The quintessential idea of camp hasn’t really changed that much over the years. If you were asked to draw an image of one, it might not look a lot different from the one portrayed in the 1961 Disney classic ‘The Parent Trap’, with cabins, canoes, trees, lakes and maybe a prank or two thrown in. Yeah, no matter the era, kids will be kids.
But there are ‘camp’ experiences which break that mold. A few which even involve filling one.
Both apply to ‘camp’ at Peterbrooke Chocolatier of Winter Park. It’s camp done Willy Wonka-style, sans the disappearance of participants. It’s a terrific opportunity for the kids – and parents, too – to check out the workings in the Peterbrooke kitchen, observe and learn how to create a few of their chocolate favorites.
Our camp afternoon was overseen by Master of Ceremonies and Chocolate Guru Danny Holt, a Peterbrooke employee for nearly two years. Danny first had us don our aprons and put our name to our hats. He then began with some chocolate history, from long ago with the Mayans to the more recent origins of Peterbrooke Chocolatier. Yes, there was a pop quiz afterward, and chocolate – which has apparently been used as money in times past – awarded as foil-covered coins. He was in luck, our group was pretty attentive. ‘Coins’ were tossed about regularly.
We then set about with our dipping exercises.

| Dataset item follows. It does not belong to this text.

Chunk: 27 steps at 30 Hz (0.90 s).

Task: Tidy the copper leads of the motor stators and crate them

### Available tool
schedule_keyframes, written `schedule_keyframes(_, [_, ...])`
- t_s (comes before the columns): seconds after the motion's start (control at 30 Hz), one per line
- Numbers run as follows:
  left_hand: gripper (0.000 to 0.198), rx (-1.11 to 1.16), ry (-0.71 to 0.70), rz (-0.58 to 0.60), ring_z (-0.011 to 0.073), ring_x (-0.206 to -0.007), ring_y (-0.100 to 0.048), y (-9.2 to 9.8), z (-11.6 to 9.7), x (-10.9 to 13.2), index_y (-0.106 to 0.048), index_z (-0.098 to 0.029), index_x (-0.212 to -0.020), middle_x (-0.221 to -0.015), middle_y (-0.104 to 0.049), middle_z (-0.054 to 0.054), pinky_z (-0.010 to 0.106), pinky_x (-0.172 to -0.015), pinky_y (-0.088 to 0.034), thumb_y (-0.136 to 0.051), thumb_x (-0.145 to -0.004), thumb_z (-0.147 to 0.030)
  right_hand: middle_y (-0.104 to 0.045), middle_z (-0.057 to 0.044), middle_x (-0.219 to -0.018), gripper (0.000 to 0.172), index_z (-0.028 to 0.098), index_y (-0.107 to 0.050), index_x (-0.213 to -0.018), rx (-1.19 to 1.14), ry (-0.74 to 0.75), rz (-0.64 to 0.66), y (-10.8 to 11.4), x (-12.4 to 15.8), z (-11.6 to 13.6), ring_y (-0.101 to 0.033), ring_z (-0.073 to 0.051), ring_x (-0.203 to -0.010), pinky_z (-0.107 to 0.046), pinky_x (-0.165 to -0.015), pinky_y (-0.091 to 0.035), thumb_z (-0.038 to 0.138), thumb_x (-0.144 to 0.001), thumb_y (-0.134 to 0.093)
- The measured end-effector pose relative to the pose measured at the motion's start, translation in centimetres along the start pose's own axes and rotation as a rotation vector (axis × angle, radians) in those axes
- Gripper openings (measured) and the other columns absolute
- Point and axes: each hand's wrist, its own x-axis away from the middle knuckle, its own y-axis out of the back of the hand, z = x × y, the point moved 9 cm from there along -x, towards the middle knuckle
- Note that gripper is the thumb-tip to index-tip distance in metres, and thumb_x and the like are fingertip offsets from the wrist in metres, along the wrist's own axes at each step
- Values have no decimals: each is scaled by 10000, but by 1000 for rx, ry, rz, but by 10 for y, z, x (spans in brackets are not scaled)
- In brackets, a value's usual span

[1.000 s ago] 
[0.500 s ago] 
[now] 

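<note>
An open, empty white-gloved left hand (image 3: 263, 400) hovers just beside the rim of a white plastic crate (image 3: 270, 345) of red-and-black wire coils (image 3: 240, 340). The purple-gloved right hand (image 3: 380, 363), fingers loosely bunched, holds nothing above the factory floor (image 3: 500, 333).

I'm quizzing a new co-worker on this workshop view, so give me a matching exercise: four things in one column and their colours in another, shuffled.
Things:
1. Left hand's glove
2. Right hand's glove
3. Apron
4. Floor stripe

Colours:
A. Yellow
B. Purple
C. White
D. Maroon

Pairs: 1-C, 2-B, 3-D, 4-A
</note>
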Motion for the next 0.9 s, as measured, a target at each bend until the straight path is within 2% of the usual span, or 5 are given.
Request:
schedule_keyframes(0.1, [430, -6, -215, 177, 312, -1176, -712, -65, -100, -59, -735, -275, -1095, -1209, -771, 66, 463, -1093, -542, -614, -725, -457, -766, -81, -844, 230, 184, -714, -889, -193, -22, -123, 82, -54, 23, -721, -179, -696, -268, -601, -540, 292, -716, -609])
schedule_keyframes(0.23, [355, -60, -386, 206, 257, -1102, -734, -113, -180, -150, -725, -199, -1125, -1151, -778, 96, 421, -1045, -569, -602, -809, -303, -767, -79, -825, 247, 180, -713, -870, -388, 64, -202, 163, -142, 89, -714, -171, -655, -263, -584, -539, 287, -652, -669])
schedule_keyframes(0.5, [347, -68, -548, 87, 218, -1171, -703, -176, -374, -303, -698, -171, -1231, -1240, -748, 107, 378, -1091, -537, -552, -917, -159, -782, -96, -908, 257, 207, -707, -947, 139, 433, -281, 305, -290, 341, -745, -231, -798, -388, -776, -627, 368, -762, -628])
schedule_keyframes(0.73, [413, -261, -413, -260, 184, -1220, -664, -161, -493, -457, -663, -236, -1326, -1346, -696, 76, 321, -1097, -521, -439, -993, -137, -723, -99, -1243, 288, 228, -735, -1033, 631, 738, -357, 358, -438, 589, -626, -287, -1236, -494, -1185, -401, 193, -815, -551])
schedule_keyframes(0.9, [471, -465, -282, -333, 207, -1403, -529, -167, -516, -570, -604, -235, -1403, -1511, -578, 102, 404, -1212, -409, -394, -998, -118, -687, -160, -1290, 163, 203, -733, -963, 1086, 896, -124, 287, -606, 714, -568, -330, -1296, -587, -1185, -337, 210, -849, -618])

From apples to pretzels to Oreos to Nuttberbutters, one by one campers took their latest materials forth for dipping in dark or milk chocolate, which was being spun around endlessly in the “tempering” machines. A few liked them as is, whereas others went straight for colorful sprinkles to add while the chocolate was still moist. Personally, I liked the punches of color added against the chocolaty backgrounds.
Before breaking for lunch – included in the $40 price – MC / CG Danny demonstrated the process for creating a Jami Shoo, Peterbrooke’s one-of-a-kind foray into non-wearable, yet completely edible chocolate high heel footwear. If you haven’t seen them, photos are available on their website or facebook page. A terrific one-of-a-kind gift, and an interesting process of swirling the chocolate about in the mold to form the shape.
Campers did tackle the molding process, but they were the one-sided version for flowers, ducks, music notes, small purses and more. After pouring the chocolate into the molds they were then tossed about on the vibrating table, evening out the chocolate and eliminating any internal air pockets. Sticks were added, if needed, and they joined the other items in the fridge.
It was then back to the chocolate dipped apples for the “drizzling” process. This is when the light – or sometimes not so light! – random lines are drizzled along its sides in patterns of which Jackson Pollack would surely be proud. Chocolate camp with some artsy opportunities, just like regular camp.
The last and final step was placing each of our chocolate creations in a colorful Peterbrooke cardboard box after slipping them into individual plastic sleeves and tying the ends with twist-ties. Slip the whole thing into a large plastic bag and heat – seriously, with sort of a hairdryer type device – to adhere the plastic to the sides of the box and voila, we’re done.
Chocolate Camp at Peterbrooke is a one-of-a-kind experience sure to delight the chocolate-LUVer and those who are simply curious how it’s all made and put together. The experience can also be had for birthday parties . . . . for young or those slightly less young.
Thanks Peterbrooke Chocolatier for a great day at camp!
Prep Work! – Photos above . . . . After donning hats and aprons, campers were ready to work. Misha Townsend does a flight attendant impersonation while fitting her plastic gloves. Just below, Brendan Kennedy shows off the chocolate alligator he made for his daughter. And, center left, Master of Ceremonies / Chocolate Guru Danny Holt begins a demonstration of making the store’s popular “Jami Shoo”.
Chocolate Creations – Photos above . . . . The ‘Shoo’ demonstration continues as the mold is firmly clamped together. A few shining examples — one quite literally — which are in a shop window. Other photos show campers filling molds, the “tempering” machine churning chocolate and another with campers preparing their boxes for their individual chocolate creations. Bottom left, some liked the plain variety but others went for massive infusions of color with sprinkles!
Dipping. Molding. – Photos above . . . . Campers take to dipping apples, pretzels, Oreos, NutterButters and more into chocolate above. The sample chocolate shoe is revealed and two of the camper’s own mold creations — a small purse and a flower — shown freshly removed from the molds selected by campers.